Assignment -> Output only the lines below from the one containing "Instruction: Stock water" to the one containing "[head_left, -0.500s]", exactly as written, both ends kept.

Given information ->

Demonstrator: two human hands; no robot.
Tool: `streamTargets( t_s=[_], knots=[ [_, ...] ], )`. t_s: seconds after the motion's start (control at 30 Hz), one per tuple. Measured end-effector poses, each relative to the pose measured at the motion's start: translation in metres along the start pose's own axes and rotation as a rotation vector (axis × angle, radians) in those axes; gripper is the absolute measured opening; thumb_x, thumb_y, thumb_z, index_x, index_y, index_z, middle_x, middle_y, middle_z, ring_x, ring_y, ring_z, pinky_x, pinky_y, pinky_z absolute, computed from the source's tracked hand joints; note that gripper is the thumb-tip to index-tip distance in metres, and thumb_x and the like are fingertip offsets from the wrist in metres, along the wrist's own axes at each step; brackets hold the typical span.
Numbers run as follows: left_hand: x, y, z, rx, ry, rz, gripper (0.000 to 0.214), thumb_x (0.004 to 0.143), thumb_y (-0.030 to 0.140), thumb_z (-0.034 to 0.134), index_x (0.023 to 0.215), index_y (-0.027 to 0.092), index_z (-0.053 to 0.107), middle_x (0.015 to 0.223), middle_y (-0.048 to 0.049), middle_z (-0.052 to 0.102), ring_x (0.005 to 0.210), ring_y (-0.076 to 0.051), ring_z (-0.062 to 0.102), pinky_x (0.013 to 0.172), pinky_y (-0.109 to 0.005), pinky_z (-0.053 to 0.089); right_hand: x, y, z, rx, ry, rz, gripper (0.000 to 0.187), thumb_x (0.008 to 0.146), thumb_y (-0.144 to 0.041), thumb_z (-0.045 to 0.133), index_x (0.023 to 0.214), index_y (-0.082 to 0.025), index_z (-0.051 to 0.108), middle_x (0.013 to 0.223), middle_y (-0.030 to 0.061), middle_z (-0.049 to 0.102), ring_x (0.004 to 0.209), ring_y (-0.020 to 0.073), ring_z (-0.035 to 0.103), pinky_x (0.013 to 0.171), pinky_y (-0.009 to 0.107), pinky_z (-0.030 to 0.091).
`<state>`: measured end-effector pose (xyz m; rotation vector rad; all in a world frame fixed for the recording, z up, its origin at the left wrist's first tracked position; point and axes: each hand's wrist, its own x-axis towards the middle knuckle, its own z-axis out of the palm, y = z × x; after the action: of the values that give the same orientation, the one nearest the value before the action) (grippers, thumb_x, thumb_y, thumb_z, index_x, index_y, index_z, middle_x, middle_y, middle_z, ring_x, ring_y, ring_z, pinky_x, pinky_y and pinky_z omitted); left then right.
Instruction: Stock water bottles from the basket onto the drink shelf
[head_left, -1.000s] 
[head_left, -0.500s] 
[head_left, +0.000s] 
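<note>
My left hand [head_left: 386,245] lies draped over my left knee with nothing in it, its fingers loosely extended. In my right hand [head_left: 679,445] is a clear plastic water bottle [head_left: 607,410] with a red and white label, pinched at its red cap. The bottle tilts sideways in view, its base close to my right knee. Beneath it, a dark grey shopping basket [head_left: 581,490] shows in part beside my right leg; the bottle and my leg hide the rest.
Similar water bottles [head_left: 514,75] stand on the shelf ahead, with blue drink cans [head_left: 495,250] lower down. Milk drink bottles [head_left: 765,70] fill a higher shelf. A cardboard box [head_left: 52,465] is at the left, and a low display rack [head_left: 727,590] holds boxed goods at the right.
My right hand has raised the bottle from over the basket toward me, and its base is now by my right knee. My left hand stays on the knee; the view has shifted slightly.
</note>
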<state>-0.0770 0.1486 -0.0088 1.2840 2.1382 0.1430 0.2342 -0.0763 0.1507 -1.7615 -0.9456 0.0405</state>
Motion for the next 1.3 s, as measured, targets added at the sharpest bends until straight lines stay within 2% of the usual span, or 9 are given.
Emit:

Output of the exercise ->
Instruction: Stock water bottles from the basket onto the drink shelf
[head_left, -1.000s] 
[head_left, -0.500s] 

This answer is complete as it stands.